What you return should be the complete listing, unchanged, with no pictures in it.

# Exercise data
+ + + + +
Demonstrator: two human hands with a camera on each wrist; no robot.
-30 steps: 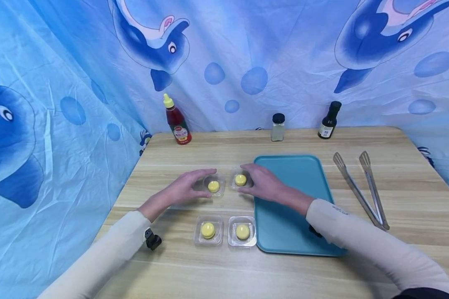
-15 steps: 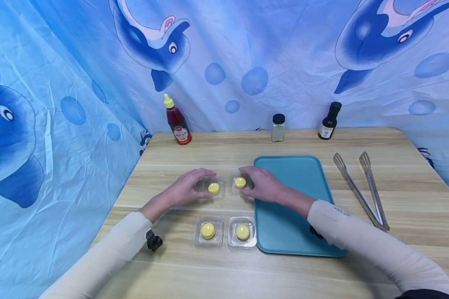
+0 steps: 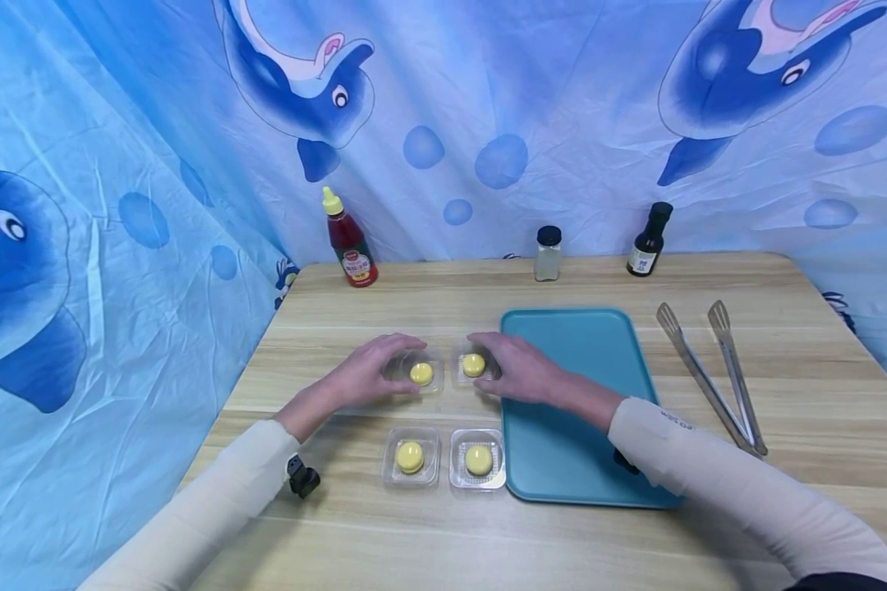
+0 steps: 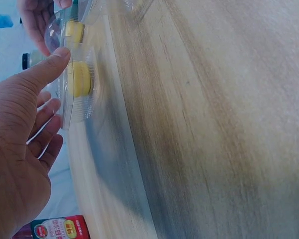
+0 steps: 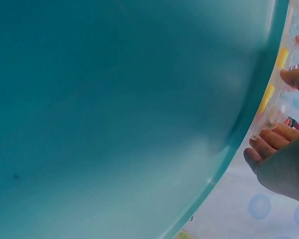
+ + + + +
# Answer to this problem
Demonstrator: two human hands with a camera on each wrist; no robot.
-30 steps: 
-15 steps: 
+0 steps: 
+0 steps: 
+0 steps: 

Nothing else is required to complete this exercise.